C-SPAN's Brian Lamb to Speak and Receive Kilgore Medal Wednesday

October 28, 2003

October 28, 2003, Greencastle, Ind. - Brian P. Lamb, co-founder, chairman & CEO of C-SPANand a regular host on the cable network, will be on the DePauw University campus Wednesday, October 29, to speak in Meharry Hall of historic East College. Lamb's 7:30 p.m. address, "Is Journalism Ethics an Oxymoron," is free and open to the public. Following the lecture, Lamb will be presented with DePauw's Bernard C. Kilgore Medal for Distinguished Lifetime Achievement in Journalism. While on campus, Lamb will also meet with DePauw's Media Fellows.

Brian Lamb, who has made a number of visits to DePauw over the years, helped found C-SPAN, the Cable-Satellite Public Affairs Network, and has served as the company's chief executive officer since its beginnings. The concept of a public affairs network that provides in-depth coverage of national and international issues was a natural for Lamb, who has been both a journalist and a political press secretary and who became interested in broadcasting as a child growing up in Indiana.

After graduation from Purdue University, Mr. Lamb joined the Navy; his tour included White House duty and a stint in the Pentagon public affairs office. In 1967, he went home to Lafayette, Indiana and the local television station. Washington beckoned, however, and he soon returned to the nation's capital. There, he worked as a freelance reporter for UPI, and as a Senate press secretary and White House telecommunications policy staffer.

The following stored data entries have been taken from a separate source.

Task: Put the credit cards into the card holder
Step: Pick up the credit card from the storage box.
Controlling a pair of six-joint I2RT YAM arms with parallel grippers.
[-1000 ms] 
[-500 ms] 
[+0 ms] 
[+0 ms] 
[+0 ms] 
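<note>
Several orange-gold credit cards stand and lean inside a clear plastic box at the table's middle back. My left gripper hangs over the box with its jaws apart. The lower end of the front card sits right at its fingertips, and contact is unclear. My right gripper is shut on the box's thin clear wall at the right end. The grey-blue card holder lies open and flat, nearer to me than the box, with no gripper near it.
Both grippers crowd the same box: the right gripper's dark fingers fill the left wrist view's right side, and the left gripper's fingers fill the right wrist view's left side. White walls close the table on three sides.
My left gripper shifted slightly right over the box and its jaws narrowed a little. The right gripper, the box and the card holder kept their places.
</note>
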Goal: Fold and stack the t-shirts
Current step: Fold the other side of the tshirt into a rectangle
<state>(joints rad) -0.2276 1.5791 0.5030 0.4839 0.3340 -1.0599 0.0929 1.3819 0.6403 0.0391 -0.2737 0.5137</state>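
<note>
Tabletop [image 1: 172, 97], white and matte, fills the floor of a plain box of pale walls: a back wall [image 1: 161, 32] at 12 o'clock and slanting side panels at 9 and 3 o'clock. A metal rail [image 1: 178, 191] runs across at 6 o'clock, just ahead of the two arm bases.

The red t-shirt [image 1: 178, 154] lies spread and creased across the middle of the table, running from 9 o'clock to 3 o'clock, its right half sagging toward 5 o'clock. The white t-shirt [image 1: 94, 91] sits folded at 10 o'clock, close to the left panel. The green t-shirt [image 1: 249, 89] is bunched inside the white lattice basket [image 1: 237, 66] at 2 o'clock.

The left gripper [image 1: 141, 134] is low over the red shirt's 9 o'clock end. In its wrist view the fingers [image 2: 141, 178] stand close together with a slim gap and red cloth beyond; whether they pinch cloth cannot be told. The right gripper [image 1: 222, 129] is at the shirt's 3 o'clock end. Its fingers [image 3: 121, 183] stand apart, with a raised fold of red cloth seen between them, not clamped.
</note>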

In 1974, Brian Lamb began publishing a biweekly newsletter called The Media Report. He also covered communications issues as Washington bureau chief for CableVision magazine. It was from this vantage point that the idea of a public affairs network delivered by satellite began to take shape.

By 1977, Lamb had won the support of key cable industry executives for a channel that could deliver gavel-to-gavel coverage of the US Congress. Organizing C-SPAN as a not-for-profit company, the outlet grew rapidly from a part-time video programming service. Today's C-SPAN employs 244 people and offers two 24-hour video channels, C-SPAN  and C-SPAN 2, plus a 50,000 watt radio station, WCSP-FM, which serves the Washington/Baltimore area.

The Bernard C. Kilgore Medal for Distinguished Lifetime Achievement in Journalism honors the former managing editor of the Wall Street Journal and a 1929 graduate of DePauw, who was named "Business Journalist of the Century" and whose newspaper career began at the student-run, award-winning The DePauw.